The modern media processing engine that gives you 100% of FFmpeg's power and performance — with a visual editor, bulletproof validation, live observability, pure-Go extensibility, and an intelligent real-time adaptive controller.
MediaMolder is a ground-up redesign of FFmpeg’s interface and orchestration layers. It uses the same battle-tested libav* libraries (libavcodec, libavformat, libavfilter, x264, x265, etc.) but replaces complex, error-prone command-line strings with graphs defined in JSON files.
MediaMolder Advantages
| Feature | MediaMolder | FFmpeg | GStreamer |
|---|---|---|---|
| Graph visualization | Drag-and-drop browser GUI | None | Manual Graphviz |
| Pre-run validation | Static + probe-assisted, one-click auto-fix | None | Limited |
| Live observability | Per-node metrics, Prometheus, OTEL, live terminal | None | Basic |
| Real-time adaptive controller | Full adaptive loop (threads + presets + frame drop + jitter buffers) | None | Limited |
| Extensibility | Pure Go Processor interface |
C filters (rebuild required) | C plugins |
| In-graph video editing | Multi-track timeline node — cuts, transitions, audio crossfades | Manual filter graphs | Separate GES library |
| Hardware acceleration | Probed, auto-mapped, safe across platforms | Opaque & error-prone | Complex |
| Declarative config | Versioned JSON + GUI round-trip | Command strings | Pipeline code |
| FFmpeg command migration | One-command convert-cmd with round-trip |
N/A | Manual |
| Production readiness | Pause/resume, real-time controller, embeddable | Good for scripts | Good for pipelines |
| Remote & distributed execution | Same JSON runs locally, on a remote GPU server, or across a fault-tolerant cluster | Separate tool required | Not built-in |
Every codec, filter, container, and hardware backend FFmpeg offers, with significantly better usability, safety, observability, and real-time reliability.

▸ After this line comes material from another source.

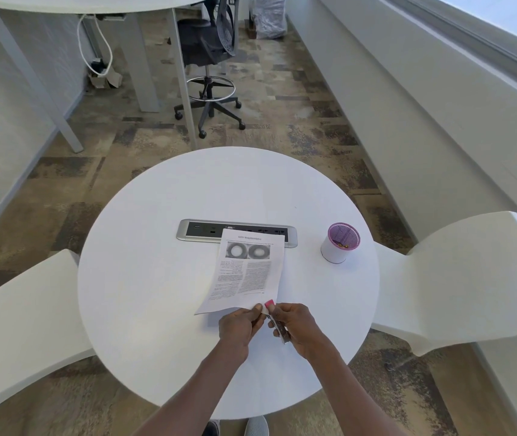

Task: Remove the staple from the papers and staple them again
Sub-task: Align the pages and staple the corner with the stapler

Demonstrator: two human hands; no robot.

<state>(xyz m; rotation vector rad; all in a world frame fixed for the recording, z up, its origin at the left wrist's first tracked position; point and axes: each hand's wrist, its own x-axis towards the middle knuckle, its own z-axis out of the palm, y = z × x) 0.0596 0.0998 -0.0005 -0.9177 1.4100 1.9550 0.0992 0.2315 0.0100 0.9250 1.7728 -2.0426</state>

When a graph decodes and re-encodes video, MediaMolder follows FFmpeg's encoder
boundary behavior: source frame types are not reused as encoder commands.
Keyframes/IDRs are inserted by explicit graph controls such as
force_key_frames and processor-generated scene-change markers.
Real Time Encoding with Proper Metrics
MediaMolder GUI — Adaptive Bitrate x264 encode with real-time controller active
- Import any
ffmpegcommand line instantly - Drag filters, encoders, sources, and sinks onto a canvas
- Set parameter values in an inspector panel with extended help for each parameter
- Validate your job to catch problems before you run it
- MediaMolder can suggest and implement fixes to common problems
- Hover edges for full stream metadata
- Live performance metrics while running
- In real-time mode, the Real-time controller panel shows detailed statistics (threads, presets, frame drops)
- Export back to the equivalent FFmpeg command line
Real-Time Controller
Activate with --realtime (CLI) or global_options.realtime: true (JSON) and MediaMolder turns on an adaptive closed-loop control system that enables reliable live video encoding**.
- Adaptive control loop (500 ms ticks) continuously monitors the performance of every encoder
- Three-tier adaptation:
- Scale encoder threads (graceful restart, within CPU budget)
- Increments presets faster/slower (GOP-boundary switching, quality recovery when load drops) to optimize speed vs. quality
- Graceful frame drop (as a last resort)
- Configurable encoder input buffer (~4 s) + rolling output buffer (~4 s) absorbs upstream and downstream jitter (TCP stalls, HLS segment hiccups, SRT bursts, etc.)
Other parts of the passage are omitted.